What to produce | Repeat every line that appears below, with nothing altered.

=-=-=

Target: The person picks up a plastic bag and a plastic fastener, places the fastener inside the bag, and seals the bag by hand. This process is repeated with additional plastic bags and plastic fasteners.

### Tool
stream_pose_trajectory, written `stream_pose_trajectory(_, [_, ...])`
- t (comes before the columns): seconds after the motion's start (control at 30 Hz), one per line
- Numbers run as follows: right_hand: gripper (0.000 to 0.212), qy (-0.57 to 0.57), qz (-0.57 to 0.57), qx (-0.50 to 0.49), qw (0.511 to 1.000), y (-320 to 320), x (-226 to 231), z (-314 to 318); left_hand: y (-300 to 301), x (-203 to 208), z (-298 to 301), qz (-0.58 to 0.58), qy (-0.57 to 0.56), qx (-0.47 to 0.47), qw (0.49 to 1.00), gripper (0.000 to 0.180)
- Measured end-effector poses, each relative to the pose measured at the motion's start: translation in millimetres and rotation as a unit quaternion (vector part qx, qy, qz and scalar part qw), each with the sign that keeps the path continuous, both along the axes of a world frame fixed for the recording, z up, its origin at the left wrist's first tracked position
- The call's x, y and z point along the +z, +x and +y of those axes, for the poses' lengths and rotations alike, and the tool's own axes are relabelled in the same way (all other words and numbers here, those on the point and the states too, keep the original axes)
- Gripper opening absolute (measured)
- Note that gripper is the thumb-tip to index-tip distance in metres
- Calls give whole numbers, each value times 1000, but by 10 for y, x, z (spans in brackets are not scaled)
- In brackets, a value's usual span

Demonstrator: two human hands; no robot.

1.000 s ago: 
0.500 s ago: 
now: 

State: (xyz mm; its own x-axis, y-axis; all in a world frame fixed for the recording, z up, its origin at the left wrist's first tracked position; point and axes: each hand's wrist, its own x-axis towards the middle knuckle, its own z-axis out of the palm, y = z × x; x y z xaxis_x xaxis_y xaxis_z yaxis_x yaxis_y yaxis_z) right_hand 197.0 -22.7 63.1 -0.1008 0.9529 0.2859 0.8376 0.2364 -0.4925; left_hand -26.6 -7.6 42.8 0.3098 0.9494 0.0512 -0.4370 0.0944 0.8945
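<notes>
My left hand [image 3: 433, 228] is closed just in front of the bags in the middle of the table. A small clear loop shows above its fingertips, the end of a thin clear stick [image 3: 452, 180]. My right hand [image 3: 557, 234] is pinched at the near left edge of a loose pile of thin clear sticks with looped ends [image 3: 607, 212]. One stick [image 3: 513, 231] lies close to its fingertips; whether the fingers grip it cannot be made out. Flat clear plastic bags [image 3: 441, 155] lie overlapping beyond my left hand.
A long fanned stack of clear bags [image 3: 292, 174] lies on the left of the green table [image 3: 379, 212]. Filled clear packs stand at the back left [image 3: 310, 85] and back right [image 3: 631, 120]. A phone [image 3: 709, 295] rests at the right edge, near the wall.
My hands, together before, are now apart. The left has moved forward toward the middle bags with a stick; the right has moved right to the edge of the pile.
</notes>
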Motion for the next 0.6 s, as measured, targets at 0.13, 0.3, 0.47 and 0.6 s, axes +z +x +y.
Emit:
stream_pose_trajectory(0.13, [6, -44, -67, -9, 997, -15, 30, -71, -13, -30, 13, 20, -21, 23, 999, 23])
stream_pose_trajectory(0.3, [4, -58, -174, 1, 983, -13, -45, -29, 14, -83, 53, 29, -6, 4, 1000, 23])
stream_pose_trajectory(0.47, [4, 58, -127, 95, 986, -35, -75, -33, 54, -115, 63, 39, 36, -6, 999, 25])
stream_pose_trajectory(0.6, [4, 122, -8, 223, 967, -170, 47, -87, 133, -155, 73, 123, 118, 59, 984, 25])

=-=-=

Result |
Target: The person picks up a plastic bag and a plastic fastener, places the fastener inside the bag, and seals the bag by hand. This process is repeated with additional plastic bags and plastic fasteners.

### Tool
stream_pose_trajectory, written `stream_pose_trajectory(_, [_, ...])`
- t (comes before the columns): seconds after the motion's start (control at 30 Hz), one per line
- Numbers run as follows: right_hand: gripper (0.000 to 0.212), qy (-0.57 to 0.57), qz (-0.57 to 0.57), qx (-0.50 to 0.49), qw (0.511 to 1.000), y (-320 to 320), x (-226 to 231), z (-314 to 318); left_hand: y (-300 to 301), x (-203 to 208), z (-298 to 301), qz (-0.58 to 0.58), qy (-0.57 to 0.56), qx (-0.47 to 0.47), qw (0.49 to 1.00), gripper (0.000 to 0.180)
- Measured end-effector poses, each relative to the pose measured at the motion's start: translation in millimetres and rotation as a unit quaternion (vector part qx, qy, qz and scalar part qw), each with the sign that keeps the path continuous, both along the axes of a world frame fixed for the recording, z up, its origin at the left wrist's first tracked position
- The call's x, y and z point along the +z, +x and +y of those axes, for the poses' lengths and rotations alike, and the tool's own axes are relabelled in the same way (all other words and numbers here, those on the point and the states too, keep the original axes)
- Gripper opening absolute (measured)
- Note that gripper is the thumb-tip to index-tip distance in metres
- Calls give whole numbers, each value times 1000, but by 10 for y, x, z (spans in brackets are not scaled)
- In brackets, a value's usual span

Demonstrator: two human hands; no robot.

1.000 s ago: 
0.500 s ago: 
now: 

State: (xyz mm; its own x-axis, y-axis; all in a world frame fixed for the recording, z up, its origin at the left wrist's first tracked position; point and axes: each hand's wrist, its own x-axis towards the middle knuckle, its own z-axis out of the palm, y = z × x; x y z xaxis_x xaxis_y xaxis_z yaxis_x yaxis_y yaxis_z) right_hand 197.0 -22.7 63.1 -0.1008 0.9529 0.2859 0.8376 0.2364 -0.4925; left_hand -26.6 -7.6 42.8 0.3098 0.9494 0.0512 -0.4370 0.0944 0.8945
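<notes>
My left hand [image 3: 433, 228] is closed just in front of the bags in the middle of the table. A small clear loop shows above its fingertips, the end of a thin clear stick [image 3: 452, 180]. My right hand [image 3: 557, 234] is pinched at the near left edge of a loose pile of thin clear sticks with looped ends [image 3: 607, 212]. One stick [image 3: 513, 231] lies close to its fingertips; whether the fingers grip it cannot be made out. Flat clear plastic bags [image 3: 441, 155] lie overlapping beyond my left hand.
A long fanned stack of clear bags [image 3: 292, 174] lies on the left of the green table [image 3: 379, 212]. Filled clear packs stand at the back left [image 3: 310, 85] and back right [image 3: 631, 120]. A phone [image 3: 709, 295] rests at the right edge, near the wall.
My hands, together before, are now apart. The left has moved forward toward the middle bags with a stick; the right has moved right to the edge of the pile.
</notes>
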Motion for the next 0.6 s, as measured, targets at 0.13, 0.3, 0.47 and 0.6 s, axes +z +x +y.
Emit:
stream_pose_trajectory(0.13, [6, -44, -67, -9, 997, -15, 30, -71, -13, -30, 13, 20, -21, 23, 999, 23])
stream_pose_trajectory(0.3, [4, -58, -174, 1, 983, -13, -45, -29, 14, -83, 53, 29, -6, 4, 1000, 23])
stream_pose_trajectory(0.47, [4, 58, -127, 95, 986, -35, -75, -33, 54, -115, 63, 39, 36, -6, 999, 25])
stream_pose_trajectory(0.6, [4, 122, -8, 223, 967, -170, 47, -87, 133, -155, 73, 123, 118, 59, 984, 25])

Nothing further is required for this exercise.